WAS Oliver Cromwell a warty misery who banned Christmas, Easter,
and music? And why is the English Civil War, which secured the
foundations of our modern democratic society, so poorly featured in
the history of our country?
The answer to the first question is simple: no, he didn't -
Parliament did, while Cromwell was away harassing the Irish. He
actually had 14 musicians at his daughter's wedding. But it is an
axiom of war that the victors always write the history, and,
ultimately, Cromwell was on the losing side.
That is probably the answer to the second question, and why the
English know less about their Civil War than the French, Spanish,
or Americans know about theirs. For them, it was the founding of
their present-day states; in Britain, those who returned to power
after the war saw the deposing and execution of a King as an
aberration, quickly corrected and better forgotten.
Royal dabbling in politics - which Charles I did with disastrous
results - is still a touchy subject today, as witnessed by the
recent row over the publication of the Prince of Wales's private
letters to politicians.
Most people still do not realise that there were actually three
civil wars: 1642 to 1646, then 1648 to 1649, followed by a third,
which started later that same year, and finally concluded with the
Parliamentarians' victory at Worcester in 1651. Some, however,
would say that it continued in Ireland for another two years, and
in Britain's North American colonies even longer.

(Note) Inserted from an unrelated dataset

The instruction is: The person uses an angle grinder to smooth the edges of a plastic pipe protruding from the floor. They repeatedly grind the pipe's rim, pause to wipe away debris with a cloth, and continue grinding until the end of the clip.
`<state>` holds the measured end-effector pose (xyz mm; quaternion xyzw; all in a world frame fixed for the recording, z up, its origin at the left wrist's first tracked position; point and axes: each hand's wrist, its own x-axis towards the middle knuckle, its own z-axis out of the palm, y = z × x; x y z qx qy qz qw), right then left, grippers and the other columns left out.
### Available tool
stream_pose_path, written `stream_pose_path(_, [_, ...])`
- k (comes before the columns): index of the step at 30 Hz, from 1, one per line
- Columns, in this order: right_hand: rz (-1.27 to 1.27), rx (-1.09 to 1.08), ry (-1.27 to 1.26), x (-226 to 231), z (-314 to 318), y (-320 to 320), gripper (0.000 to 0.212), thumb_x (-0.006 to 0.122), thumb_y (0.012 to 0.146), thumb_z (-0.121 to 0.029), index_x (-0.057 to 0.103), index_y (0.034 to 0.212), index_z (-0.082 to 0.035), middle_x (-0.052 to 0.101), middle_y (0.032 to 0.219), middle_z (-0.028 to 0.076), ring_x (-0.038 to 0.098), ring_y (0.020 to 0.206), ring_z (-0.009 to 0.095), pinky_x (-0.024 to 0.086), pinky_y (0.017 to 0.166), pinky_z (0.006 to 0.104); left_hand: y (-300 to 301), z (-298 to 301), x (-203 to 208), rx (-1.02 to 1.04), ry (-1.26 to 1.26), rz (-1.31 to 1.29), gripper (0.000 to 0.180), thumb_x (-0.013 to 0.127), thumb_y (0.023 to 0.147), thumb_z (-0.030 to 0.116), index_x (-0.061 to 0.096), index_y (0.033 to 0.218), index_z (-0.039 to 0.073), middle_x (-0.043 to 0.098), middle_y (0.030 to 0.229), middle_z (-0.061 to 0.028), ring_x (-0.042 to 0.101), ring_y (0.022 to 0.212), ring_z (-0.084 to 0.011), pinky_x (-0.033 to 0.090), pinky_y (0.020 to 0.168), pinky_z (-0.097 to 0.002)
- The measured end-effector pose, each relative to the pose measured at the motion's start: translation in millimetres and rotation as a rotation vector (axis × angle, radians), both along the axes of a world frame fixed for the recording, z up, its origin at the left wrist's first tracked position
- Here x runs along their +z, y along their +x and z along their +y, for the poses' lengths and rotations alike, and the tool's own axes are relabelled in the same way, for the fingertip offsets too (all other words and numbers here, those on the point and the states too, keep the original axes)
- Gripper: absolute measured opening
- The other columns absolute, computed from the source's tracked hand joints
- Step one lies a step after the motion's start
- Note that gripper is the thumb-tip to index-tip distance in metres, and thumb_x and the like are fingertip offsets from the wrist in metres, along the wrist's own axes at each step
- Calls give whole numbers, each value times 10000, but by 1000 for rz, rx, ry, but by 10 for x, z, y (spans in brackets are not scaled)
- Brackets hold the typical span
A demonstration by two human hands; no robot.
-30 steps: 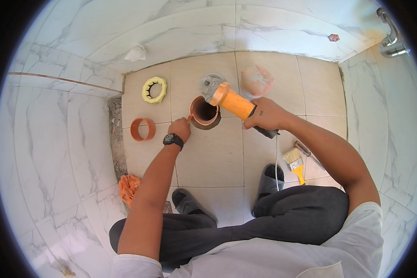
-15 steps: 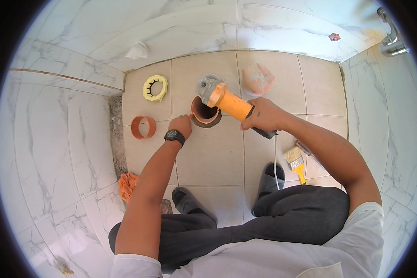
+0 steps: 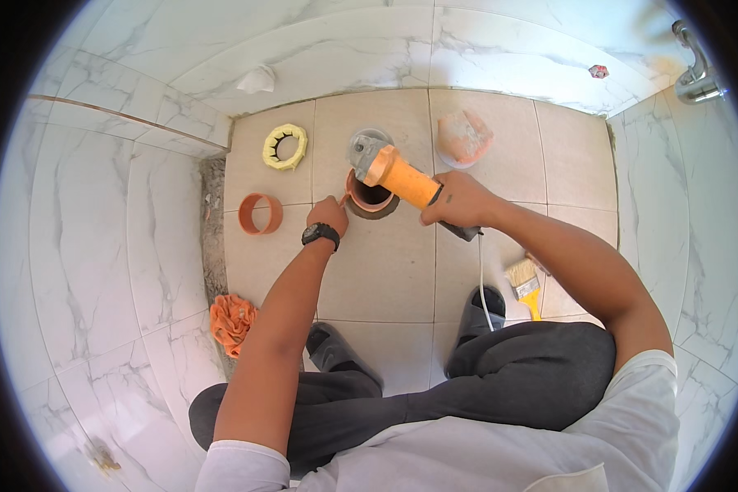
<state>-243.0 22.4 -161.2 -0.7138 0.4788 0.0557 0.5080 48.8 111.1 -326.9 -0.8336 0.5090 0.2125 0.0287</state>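
My right hand (image 3: pixel 466 201) is closed round the rear of an orange angle grinder (image 3: pixel 410 180) with a grey metal head. The grinder's head and round disc lie over the far edge of an orange-brown pipe (image 3: pixel 354 190) that stands up from the floor, with a dark opening inside. On the pipe's left side, my left hand (image 3: pixel 328 215) has its fingers closed at the rim, a black watch on its wrist. Where the disc meets the pipe is hidden by the grinder's head.
Left of the pipe lie an orange-brown pipe ring (image 3: pixel 275 216) and a yellow-wrapped ring (image 3: pixel 302 152). An orange cloth (image 3: pixel 231 321) sits by the left wall. Beyond my right hand is a round, orange-smeared piece (image 3: pixel 465 138). A yellow-handled brush (image 3: pixel 525 287) and the grinder's white cord (image 3: pixel 482 275) are near my right foot.
The view has shifted a little, so floor things appear slightly further right. Against the pipe, the grinder's head has moved slightly left. Both hands keep their hold.
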Motion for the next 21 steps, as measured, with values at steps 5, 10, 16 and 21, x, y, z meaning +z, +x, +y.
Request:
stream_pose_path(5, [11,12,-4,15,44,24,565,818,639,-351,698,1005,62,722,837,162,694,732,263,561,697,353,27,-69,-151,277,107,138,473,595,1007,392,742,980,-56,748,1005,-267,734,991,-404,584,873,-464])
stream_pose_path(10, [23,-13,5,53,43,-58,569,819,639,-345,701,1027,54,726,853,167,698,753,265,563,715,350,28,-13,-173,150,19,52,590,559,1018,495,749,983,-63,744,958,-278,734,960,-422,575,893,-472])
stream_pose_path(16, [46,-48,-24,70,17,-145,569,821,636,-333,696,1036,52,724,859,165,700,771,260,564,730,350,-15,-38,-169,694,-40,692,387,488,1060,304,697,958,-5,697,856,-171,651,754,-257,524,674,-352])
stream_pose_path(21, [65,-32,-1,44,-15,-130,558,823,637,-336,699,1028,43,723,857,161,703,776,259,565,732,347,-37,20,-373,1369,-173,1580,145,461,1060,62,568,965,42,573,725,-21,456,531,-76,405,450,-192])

MORE than 130 years later, John Adams, a future President of the
United States, chided the people of Worcester over their ignorance
of the battle that ultimately ensured that parliamentary democracy
replaced regal autocracy.
He later wrote: "The people in the neighbourhood appeared so
ignorant and careless, that I was provoked, and asked: 'And do
Englishmen so soon forget the ground where liberty was fought
for?
"'Tell your neighbours and your children that this is holy
ground, much holier than that on which your churches stand. All
England should come in pilgrimage to this hill, once a year.'"
Indeed, it was only in September 2014 that the Government
agreed, after much wrangling, to include the Civil War period in
the National Curriculum.
This is where the £5.4-million National Civil War Centre, which
opens on 3 May, comes in, telling the detailed and compelling story
of the conflict.
THE centre is at Newark, in Nottinghamshire. Today, it is a
quiet market town with a ruined castle, but in the 17th century it
was a significant flashpoint in the Civil War. Its location on the
Great North Road, the Fosse Way, and the maritime highway of the
River Trent meant that whoever controlled it held the "key to the
kingdom", disrupting enemy communications, supply routes, and troop
movements. It was important enough for both the King and Cromwell
to visit.
The town, which steadfastly backed Charles, successfully
resisted three sieges, surrendering only on the third occasion on
his direct orders, as part of a bigger peace deal.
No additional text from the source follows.